Индукция a posteriori[4] заставила бы френологию допустить в качестве прирожденного и первичного закона человеческой деятельности противоречивую склонность, которую я назову, за неимением более точного слова, превратностью. В том смысле, как я понимаю ее, она представляет mobile без побуждения, причину беспричинную. Она подстрекает нас действовать без всякой определенной цели; или, если этот способ выражения не покажется противоречивым, я скажу, что, подчиняясь ее внушениям, мы совершаем поступок на том основании, что его совершать не следует. В теории, — основание совершенно не основательное; на деле — едва ли не сильнейшее из всех. При известном настроении, при известных условиях, оно становится безусловно непреодолимым. Я уверен так же твердо, как в своем собственном существовании, что убеждение в безнравственности или ошибочности поступка сплошь и рядом является непобедимой силой, которая — и только она одна — заставляет нас совершать этот поступок. Это всепобеждающее стремление делать зло для зла не подлежит исследованию, не разлагается на составные начала. Это коренное, первичное, стихийное влечение. Мне скажут, что эта наклонность совершать известные действия, потому что их не следует совершать, — только видоизменение «воинственности» френологов. Но легко доказать несостоятельность этой идеи. Френологическая воинственность имеет в своей основе необходимость самозащиты. Это наша порука против несправедливости. Принцип ее касается нашего благополучия; и таким образом желание блага для себя возбуждается соответственно ее развитию. Отсюда следует, что желание блага для себя должно возникать одновременно со всякой наклонностью, которая будет только видоизменением воинственности. Но проявления того, что я называю превратностью, связаны отнюдь не с стремлением к собственному благу, а с совершенно противоположными чувствами.

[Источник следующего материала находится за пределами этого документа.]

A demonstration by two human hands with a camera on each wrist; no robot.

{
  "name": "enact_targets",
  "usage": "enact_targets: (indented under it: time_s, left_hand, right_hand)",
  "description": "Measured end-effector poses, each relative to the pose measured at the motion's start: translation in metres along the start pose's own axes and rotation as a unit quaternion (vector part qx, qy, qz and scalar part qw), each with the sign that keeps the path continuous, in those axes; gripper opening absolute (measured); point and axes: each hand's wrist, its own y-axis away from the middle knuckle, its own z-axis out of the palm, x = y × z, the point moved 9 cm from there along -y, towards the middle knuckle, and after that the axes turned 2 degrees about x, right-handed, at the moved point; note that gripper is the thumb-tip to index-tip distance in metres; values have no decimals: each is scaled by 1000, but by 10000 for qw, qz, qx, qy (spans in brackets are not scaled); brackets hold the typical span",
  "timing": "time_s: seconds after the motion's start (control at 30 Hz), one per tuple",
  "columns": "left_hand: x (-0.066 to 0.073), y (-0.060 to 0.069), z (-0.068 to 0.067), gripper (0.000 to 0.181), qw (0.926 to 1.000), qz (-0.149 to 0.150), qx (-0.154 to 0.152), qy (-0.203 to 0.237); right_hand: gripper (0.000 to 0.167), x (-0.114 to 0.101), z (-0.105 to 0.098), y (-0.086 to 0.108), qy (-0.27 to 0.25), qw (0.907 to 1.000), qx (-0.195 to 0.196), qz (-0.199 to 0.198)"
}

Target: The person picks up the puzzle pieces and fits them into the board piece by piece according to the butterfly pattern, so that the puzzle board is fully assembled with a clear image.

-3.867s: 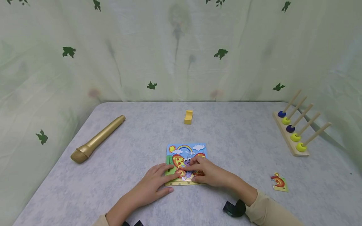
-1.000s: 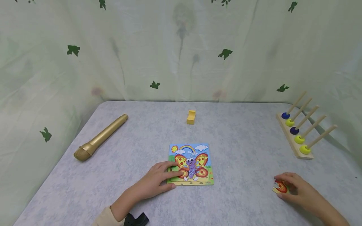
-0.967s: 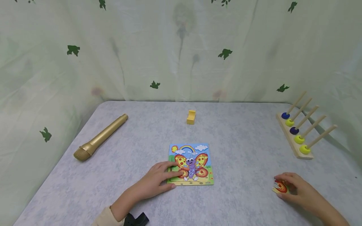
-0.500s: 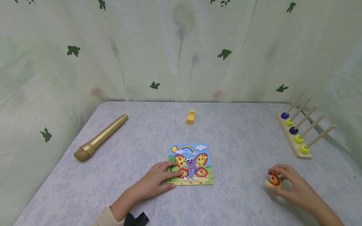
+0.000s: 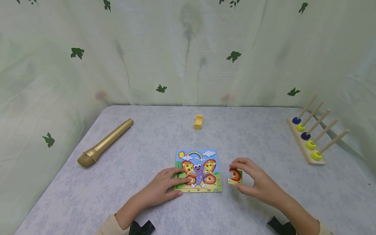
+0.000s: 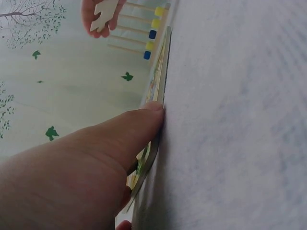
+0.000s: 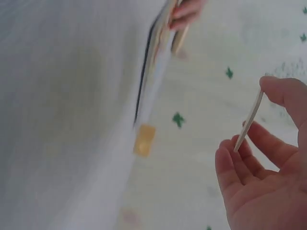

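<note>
A butterfly jigsaw puzzle board (image 5: 209, 168) lies flat at the middle of the table. My left hand (image 5: 158, 186) rests on its left side, fingers spread over the picture and thumb at the near left edge, as the left wrist view also shows. Just right of the board, above the table, my right hand (image 5: 258, 182) pinches a puzzle piece (image 5: 236, 176) between thumb and fingers. The piece bears a red and orange wing swirl. Seen edge-on in the right wrist view, this thin piece (image 7: 248, 122) spans from thumb tip to fingertips.
A gold microphone (image 5: 105, 143) lies at the left. Behind the board stands a small yellow block (image 5: 198, 122). At the right is a wooden peg rack (image 5: 302, 143) with blue and yellow beads. A patterned curtain (image 5: 188, 55) hangs behind the table (image 5: 152, 137).
My right hand left the board, took hold of the puzzle piece at the right, lifted it and brought it left beside the board. The left hand keeps resting on the board.
</note>
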Motion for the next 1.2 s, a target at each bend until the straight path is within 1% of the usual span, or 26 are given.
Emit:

В конце концов, лучшим опровержением софистического об'яснения, о котором я сейчас говорил, будет обращение к собственному сердцу. Никто, разобравшись до конца и испытав, как следует, свою собственную душу, — никто не станет отрицать, что склонность, о которой идет речь, — несомненно коренная душевная черта. Она так же очевидна, как непонятна. Не найдется человека, который не испытывал бы когда-нибудь сильнейшего желания, — например, подразнить слушателя в разговоре. Он знает, что речь его не нравится; он хочет нравиться; его обычный способ изложения ясен, точен, сжат; у него вертятся на языке самые подходящие и меткие слова; он боится и не желает вызвать досаду в слушателе; но у него мелькает мысль, что известные вставки и отступления вызовут эту досаду. Эта мысль является толчком, толчок превращается в позыв, позыв в стремление, стремление в страстное, неудержимое желание, которое и осуществляется (презирая все последствия, — к великому огорчению и досаде самого оратора).